Task directions → Return, word for word, the lines of the listing below from the one with "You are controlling" through the one with "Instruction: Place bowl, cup", and no other lines.

Information provided →
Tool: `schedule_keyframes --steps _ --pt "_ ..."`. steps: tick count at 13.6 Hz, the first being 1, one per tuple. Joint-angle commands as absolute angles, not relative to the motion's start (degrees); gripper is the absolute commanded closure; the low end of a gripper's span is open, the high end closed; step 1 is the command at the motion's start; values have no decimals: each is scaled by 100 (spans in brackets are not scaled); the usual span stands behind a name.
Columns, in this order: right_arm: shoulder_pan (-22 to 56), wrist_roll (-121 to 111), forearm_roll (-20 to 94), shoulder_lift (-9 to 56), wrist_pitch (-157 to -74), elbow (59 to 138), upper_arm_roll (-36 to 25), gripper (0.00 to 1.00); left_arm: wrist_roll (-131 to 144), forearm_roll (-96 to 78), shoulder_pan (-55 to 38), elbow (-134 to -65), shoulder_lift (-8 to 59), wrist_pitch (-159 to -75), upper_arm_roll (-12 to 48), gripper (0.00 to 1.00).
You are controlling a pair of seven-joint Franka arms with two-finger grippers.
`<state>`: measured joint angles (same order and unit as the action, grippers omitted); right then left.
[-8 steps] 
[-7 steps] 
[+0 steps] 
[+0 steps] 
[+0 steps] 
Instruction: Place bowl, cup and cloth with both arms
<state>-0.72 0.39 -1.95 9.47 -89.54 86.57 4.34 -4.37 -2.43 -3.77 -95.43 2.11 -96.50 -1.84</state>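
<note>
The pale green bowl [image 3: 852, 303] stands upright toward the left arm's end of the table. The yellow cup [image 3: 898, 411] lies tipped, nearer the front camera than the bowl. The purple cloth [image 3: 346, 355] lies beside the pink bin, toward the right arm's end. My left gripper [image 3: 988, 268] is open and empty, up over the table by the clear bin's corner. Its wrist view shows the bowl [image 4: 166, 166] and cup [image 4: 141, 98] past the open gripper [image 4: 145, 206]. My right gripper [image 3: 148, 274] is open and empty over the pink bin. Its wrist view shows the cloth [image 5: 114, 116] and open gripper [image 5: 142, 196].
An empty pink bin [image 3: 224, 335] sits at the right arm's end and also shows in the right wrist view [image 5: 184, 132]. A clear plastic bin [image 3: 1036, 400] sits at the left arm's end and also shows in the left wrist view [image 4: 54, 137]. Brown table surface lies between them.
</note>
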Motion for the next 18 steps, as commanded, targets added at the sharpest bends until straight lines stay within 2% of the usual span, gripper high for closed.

Task response →
You are controlling a pair of seven-joint Franka arms with two-finger grippers.
`<state>`: measured joint angles (same order and unit as the action, grippers omitted); right then left.
[-8 steps] 
[-7 steps] 
[+0 steps] 
[+0 steps] 
[+0 steps] 
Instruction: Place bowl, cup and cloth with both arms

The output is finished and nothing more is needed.